Roadside assistance is an optional add-on with most insurance companies. If you don’t have it, you’ll need to pay towing costs yourself or through your auto club if you have one.
Steps to Take After Hitting a Deer
If you do collide with a deer, here are some key steps to take:
- Move your vehicle to a safe place and turn on your hazard lights if possible. Don’t stay pulled over in an unsafe location.
- Call 911 if anyone in your vehicle is injured. Provide medical assistance if you can safely.
- Alert the police so they can file an accident report. This helps document the incident with your insurer.
- Take photos of your vehicle damage and the scene. Get photos of the deer if it’s still nearby.
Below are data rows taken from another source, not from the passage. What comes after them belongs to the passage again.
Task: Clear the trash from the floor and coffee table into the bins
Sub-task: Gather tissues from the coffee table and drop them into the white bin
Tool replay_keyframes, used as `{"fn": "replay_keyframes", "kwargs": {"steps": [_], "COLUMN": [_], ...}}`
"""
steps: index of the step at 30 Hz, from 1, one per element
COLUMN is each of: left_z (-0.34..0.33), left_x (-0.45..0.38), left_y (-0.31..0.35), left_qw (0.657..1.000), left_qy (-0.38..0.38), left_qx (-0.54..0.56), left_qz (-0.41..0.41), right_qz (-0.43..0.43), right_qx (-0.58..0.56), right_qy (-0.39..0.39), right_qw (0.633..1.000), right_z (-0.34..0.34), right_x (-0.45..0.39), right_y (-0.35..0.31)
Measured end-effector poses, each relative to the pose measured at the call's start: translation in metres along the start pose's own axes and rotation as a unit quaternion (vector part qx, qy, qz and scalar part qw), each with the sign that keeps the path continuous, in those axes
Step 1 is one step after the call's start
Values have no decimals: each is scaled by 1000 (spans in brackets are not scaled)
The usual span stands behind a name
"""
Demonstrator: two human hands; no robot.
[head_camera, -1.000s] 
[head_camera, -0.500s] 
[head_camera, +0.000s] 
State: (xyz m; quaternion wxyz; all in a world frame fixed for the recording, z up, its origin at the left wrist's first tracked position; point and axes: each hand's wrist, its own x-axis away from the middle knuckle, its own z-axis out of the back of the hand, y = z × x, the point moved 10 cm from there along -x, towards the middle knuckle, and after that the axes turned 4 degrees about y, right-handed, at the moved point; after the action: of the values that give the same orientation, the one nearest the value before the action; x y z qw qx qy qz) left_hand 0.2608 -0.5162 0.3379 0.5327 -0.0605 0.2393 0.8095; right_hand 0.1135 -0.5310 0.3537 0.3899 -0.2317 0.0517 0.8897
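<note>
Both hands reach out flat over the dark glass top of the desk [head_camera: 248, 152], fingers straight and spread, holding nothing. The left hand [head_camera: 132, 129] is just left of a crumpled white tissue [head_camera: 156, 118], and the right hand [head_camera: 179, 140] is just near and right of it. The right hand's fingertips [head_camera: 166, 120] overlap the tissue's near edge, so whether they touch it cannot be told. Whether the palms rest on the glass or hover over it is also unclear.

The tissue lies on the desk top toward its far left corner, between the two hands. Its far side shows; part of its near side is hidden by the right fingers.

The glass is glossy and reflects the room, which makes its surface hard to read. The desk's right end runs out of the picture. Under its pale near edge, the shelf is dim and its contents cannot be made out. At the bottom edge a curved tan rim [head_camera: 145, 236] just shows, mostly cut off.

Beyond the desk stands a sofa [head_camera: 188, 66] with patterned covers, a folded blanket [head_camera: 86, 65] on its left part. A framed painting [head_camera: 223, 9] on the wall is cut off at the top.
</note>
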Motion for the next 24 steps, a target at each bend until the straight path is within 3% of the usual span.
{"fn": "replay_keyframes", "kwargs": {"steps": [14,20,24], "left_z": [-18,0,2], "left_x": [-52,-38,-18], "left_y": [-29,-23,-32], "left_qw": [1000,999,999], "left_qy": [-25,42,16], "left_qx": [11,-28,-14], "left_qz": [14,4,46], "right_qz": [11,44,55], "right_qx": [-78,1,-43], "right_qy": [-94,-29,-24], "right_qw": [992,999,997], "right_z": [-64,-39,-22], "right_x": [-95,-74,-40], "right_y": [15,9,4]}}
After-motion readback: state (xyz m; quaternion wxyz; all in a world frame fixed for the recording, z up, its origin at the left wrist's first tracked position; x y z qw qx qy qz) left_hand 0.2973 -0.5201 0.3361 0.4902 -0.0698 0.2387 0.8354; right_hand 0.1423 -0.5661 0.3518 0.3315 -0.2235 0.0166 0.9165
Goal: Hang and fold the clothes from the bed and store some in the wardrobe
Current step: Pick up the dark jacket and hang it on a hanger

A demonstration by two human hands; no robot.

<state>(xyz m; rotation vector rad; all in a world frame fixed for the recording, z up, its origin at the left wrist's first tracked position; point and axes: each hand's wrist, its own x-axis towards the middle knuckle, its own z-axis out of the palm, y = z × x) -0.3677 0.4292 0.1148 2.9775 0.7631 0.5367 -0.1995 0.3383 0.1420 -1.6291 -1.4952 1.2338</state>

- Call your insurance company to report the accident. Provide details and the police report number.
- Don’t attempt to move an injured or killed deer. Alert the police so trained professionals can handle it properly.
- Get your vehicle towed to an auto repair shop for an estimate. Many insurers require you to file a claim before getting repairs.
Preventing Deer Collisions
While deer collisions can happen unexpectedly, there are things you can do to reduce your risk:
- Use extra caution dawn and dusk when deer are most active.
- Scan roadsides carefully for reflections of deer eyes at night.
- Slow down and be alert in known deer crossing areas.
- Apply bright lights to give you more reaction time.
- Brake firmly but stay in your lane if you spot a deer. Swerving can cause loss of control.
- Use deer whistles and reflective devices to deter deer. Their effectiveness is debated however.
- Look for deer crossing signs installed by transportation departments.
- Maintain adequate insurance in case an accident does occur. Comprehensive and collision coverages are key.
Is Filing a Claim Worth it?
If damage to your vehicle isn’t too extensive, you may debate whether filing an insurance claim makes sense after hitting a deer. Here are some factors to consider:
- Your deductible amount – If repairs will be close to or under your deductible, paying out of pocket may be easier.
- Rate increases – A claim could raise your premiums at renewal time. Weigh the long-term costs.
- Repair complexity – Major mechanical damage or replacements may make a claim worthwhile.
- Rental needs – Will you need a rental car while yours is in the shop? Insurance can help cover rental costs.
- Financial situation – If money is tight, a claim may be the best way to get your car fixed.
Knowing what deer collisions coverage you have and the claims process can make decisions easier if you ever find yourself in this situation.
- Liability insurance alone does not cover damage to your vehicle from hitting a deer. It only covers damage and injuries you cause to others.
- Comprehensive and collision coverages pay for damage from deer collisions, minus your deductible.
- Take photos and file a police report after hitting a deer to document the incident.
- Preventive measures like driving cautiously at dusk/dawn can help avoid deer accidents.
- Consider factors like your deductible and premium impacts when deciding whether to file an insurance claim after hitting a deer.
Collisions with deer or other animals can happen unexpectedly. Drivers should know what insurance coverage options exist in case the worst happens. If you have liability insurance only, strongly consider adding comprehensive or collision to provide protection in these all-too-common deer situations. Let me know if you have any other questions!